The early harvest olive oil has a special, refined taste and aroma, so the best way
to enjoy it is raw, along with fresh vegetables and accompanied by a quality
rusk or a slice of fresh pre-baked bread. Keeps intact for a few months
its nutrients, therefore it is not available all year round. The special
Its features are more pronounced from the time of its production in November and
until March. As time goes by the fresh olive oil loses its intense taste but no
its nutrients.
Erika Dautidou
Dietitian Nutritionist
Erika Dautidou is a Dietitian-Nutritionist. He graduated in 2010 from the Department of Dietetics-Nutrition Science of Harokopio University and continued with postgraduate studies in Applied Dietetics-Nutrition, in the field of Nutrition and Public Health. During her studies she worked in research programs on Nutritional Genetics and Nutritional Genomics. Since 2012 she has been working as a Clinical Dietitian-Nutritionist in personalized counseling. It is undertaken by people who want to improve their diet in order to take care of their health and have a better quality of life, people who are involved in sports as well as pregnant women who want to ensure optimal nutrition.
Areas of employment are clinical conditions such as Diabetes, Metabolic
Syndrome, Coronary Heart Disease, Irritable Bowel Syndrome, Autoimmune Diseases as well as dietary interventions aimed at healthy weight management.

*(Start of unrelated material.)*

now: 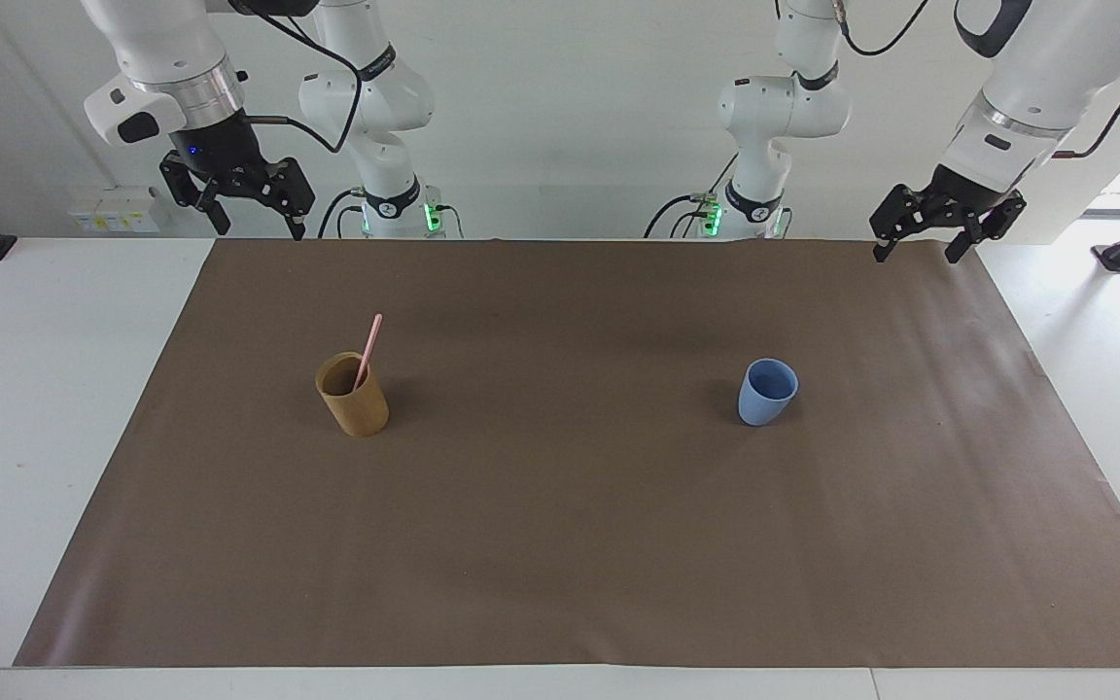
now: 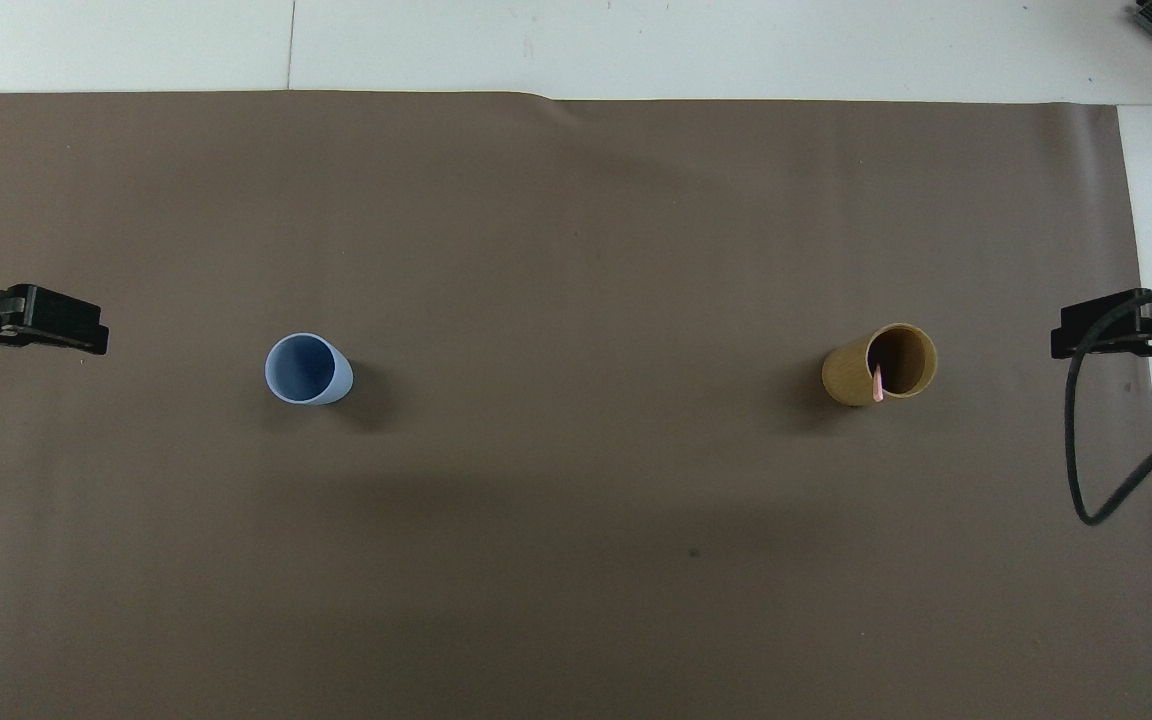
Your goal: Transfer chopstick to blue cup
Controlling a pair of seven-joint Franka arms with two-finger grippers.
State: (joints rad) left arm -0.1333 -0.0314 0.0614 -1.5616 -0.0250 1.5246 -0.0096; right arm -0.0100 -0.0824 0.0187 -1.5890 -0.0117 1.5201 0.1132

He loves good food and quality raw materials and considers nutrition to be one of them
best means of self-care. She believes in a balanced lifestyle and a key component of her approach is to have a healthy relationship with food and not restriction and deprivation. She writes articles on nutrition and maintains her personal blog
(www.dietitiansbanquet.com) which hosts nutrition issues, easy and nutritious recipes and healthy cooking tips.